Ca me gonfle de prendre la défense de Royal, mais quand même.
Strauss-Kahn, qui a été dignement rémunéré depuis, n'a pas été « clivant » lors des présidentielles ? Eric Besson, pas trop « clivant » non plus ? Et Kouchner, il aurait pas « clivé » un peu ? Et Jack Lang, il « clive » ou il « clive » pas ?
Dites les amis, on vous entend beaucoup gloser sur la « clivatude » de Ségo, mais on aimerait bien vous entendre parler un peu du fond.
Ca ne vous gène pas que le président passe en revue les collègues et les flingue l'un après l'autre devant 20 parlementaires ? C'est pas « clivant », ça, en pleine période de merde mondiale ?
A force de voir les autres cliver, vous ronronnez en choeur je trouve.
De eelisa
Délinquante au coin de la rue | 20H39 | 20/04/2009 |
C'est un point de vue, mais je trouve génial qu'elle ait le courage et les c… de jouer comme ça la mouche du coche ! Elle l'énerve le petit machin 1er !
Comme il doit être vert de rage ! même si les bêlants de l'UMP se mettent à plat ventre, même si lefebvre ne sait plus quoi inventer, même si les faux socialo comme lang se mettent à bêler avec les autres…
Lui, le machin 1er ça le met en rage…. et c'est super !
De la champenoise
20H49 | 20/04/2009 |
Et tous ces UMPistes, Lefebvre en tête, qui la traitent de folle, ils ont oublié que Toupty 1er, quand il ne l'était pas encore, s'est excusé auprès de Bush de l'arrogance de la France. Elles ont la mémoire courte ces « élites » qui prétendent nous gouverner.
De ralamaiche
dans le poulailler | 20H50 | 20/04/2009 |
Justement.
Pendant que ces messieurs-dames font mumuse, se chamaillent en se tirant la barbichette et « font de l'image », les usines ferment, les acquis sociaux s'envolent, les vieux sont tristes, les jeunes s'emmerdent.
C'est la crise parait-il.
Mari-Ségo n'est pas une image.
C'est une marquise de plus à entretenir à (nos) très grand frais. Chacune de ses déclarations, chacun de ses gestes ne sont que balivernes et temps perdu.
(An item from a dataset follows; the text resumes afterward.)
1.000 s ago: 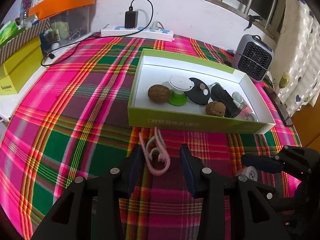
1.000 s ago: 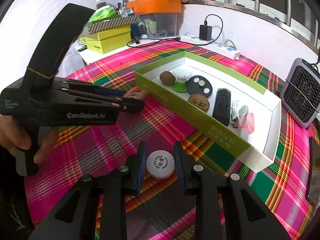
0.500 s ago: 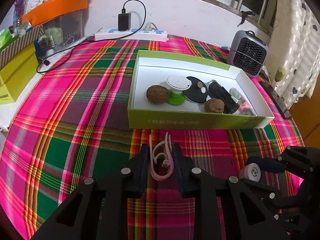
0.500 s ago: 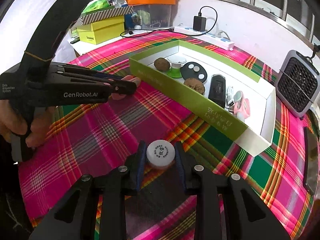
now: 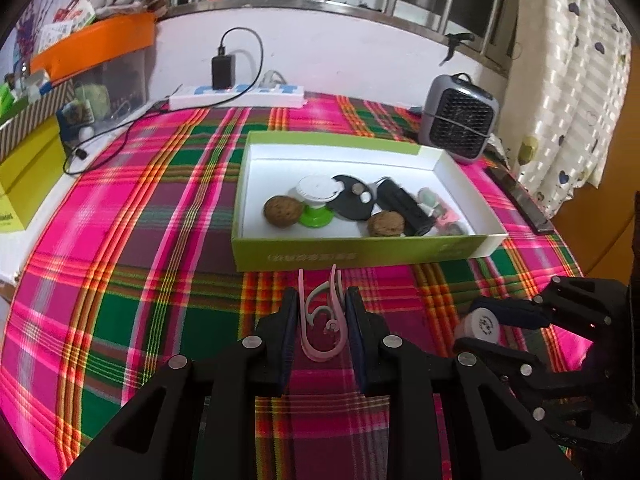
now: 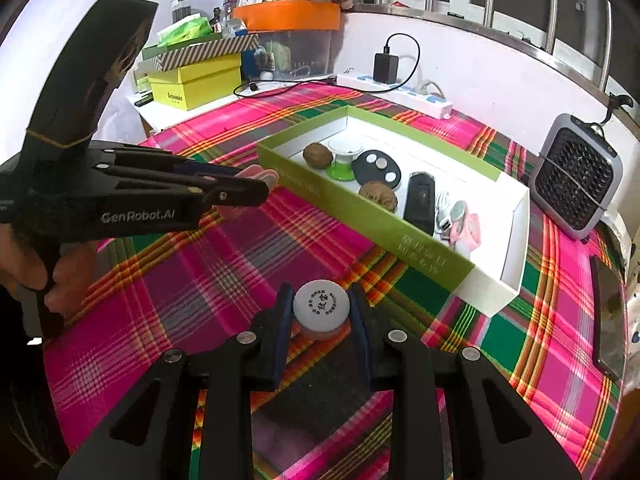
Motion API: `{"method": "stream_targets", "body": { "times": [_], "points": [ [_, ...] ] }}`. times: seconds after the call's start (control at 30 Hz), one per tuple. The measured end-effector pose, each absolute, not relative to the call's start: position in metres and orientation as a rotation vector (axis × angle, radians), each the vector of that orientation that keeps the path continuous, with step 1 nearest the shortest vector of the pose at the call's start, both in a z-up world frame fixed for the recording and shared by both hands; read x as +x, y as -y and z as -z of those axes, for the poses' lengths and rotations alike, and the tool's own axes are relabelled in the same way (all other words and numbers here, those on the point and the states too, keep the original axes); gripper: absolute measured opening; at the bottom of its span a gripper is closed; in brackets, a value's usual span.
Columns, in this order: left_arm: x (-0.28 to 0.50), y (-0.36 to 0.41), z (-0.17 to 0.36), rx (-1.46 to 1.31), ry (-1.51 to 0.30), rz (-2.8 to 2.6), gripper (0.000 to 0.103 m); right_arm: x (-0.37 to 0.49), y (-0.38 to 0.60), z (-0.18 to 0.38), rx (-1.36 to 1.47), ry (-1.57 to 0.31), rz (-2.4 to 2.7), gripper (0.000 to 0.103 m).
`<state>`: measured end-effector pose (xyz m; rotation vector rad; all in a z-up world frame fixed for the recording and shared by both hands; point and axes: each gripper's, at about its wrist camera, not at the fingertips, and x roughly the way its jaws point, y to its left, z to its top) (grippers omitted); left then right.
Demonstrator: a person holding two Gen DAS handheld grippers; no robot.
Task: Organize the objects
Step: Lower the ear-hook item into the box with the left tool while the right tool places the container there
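Plaid cloth (image 5: pixel 120 240) covers the table; the green box (image 5: pixel 360 256) sits at its far side. My left claw (image 5: pixel 322 322) is clamped on the pink clip (image 5: pixel 320 344), my right claw (image 6: pixel 320 312) on the white cap (image 6: pixel 320 306). Both pickups look done; next I lift each over the near wall and release inside.

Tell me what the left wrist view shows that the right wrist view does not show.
Only the left wrist view shows the pink ear hooks clearly, pinched in the left hand-held gripper, and the curtain at the right.

Only the right wrist view shows the person's hand on the left gripper's handle, and the printed top of the small white jar squarely between the right hand-held gripper's pads.

Both show the green box holding two walnuts, the power strip and the grey fan.
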<state>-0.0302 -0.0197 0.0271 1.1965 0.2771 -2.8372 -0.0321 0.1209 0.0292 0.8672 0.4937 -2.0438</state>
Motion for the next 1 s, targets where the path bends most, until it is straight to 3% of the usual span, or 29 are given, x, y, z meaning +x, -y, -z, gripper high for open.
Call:
{"method": "stream_targets", "body": {
  "times": [1.0],
  "points": [
    [-0.082, 0.009, -0.042, 1.163, -0.150, 2.988, 0.022, -0.089, -0.122, -0.053, 0.839, -0.367, 2.197, 0.029]
  ]
}}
Le jour venu deux images s'affronteront et comme d'habitude, nous ne verrons rien d'autre que mensonges et trahisons.
Au secours.
De Oeillet rouge
rêve générale | 21H03 | 20/04/2009 |
Sego aussi, on aimerait l'entendre parler du fond.
Des 3.000 licenciements par jour en France et des solutions qu'elle préconise pour nous sortir de là par exemple…
Mais non, ce qu'elle veut c'est être calife à la place du calife,
c'est tout !
Sego c'est Iznogoud !
De Papayuf
| 21H11 | 20/04/2009 |
Pour une fois, je crois que Sego est plus maline qu'on ne le pense. Car ses demandes de pardon ont certes de quoi surprendre mais sont de vraies actions d'opposition. Grace a son incroyable culot, le public n'oubliera plus les insultes qu'a proférées Sarko envers les Africains puis envers Zapatero. Et surtout, alors que Sarko joue les D'Artagnan dans les pieces de theatre internationales et autres G20, Sego attire les projecteurs internationaux (l'assurance-vie de Sarko en terme de sondage) sur ces épisodes peu reluisants que l'UMP aimerait voir vite oubliés. Bien sur l'UMP hurle et la traite de folle, car il en faut du vacarme pour couvrir le rappel inoportun des déclarations fielleuses de notre Sarkoleon le petit.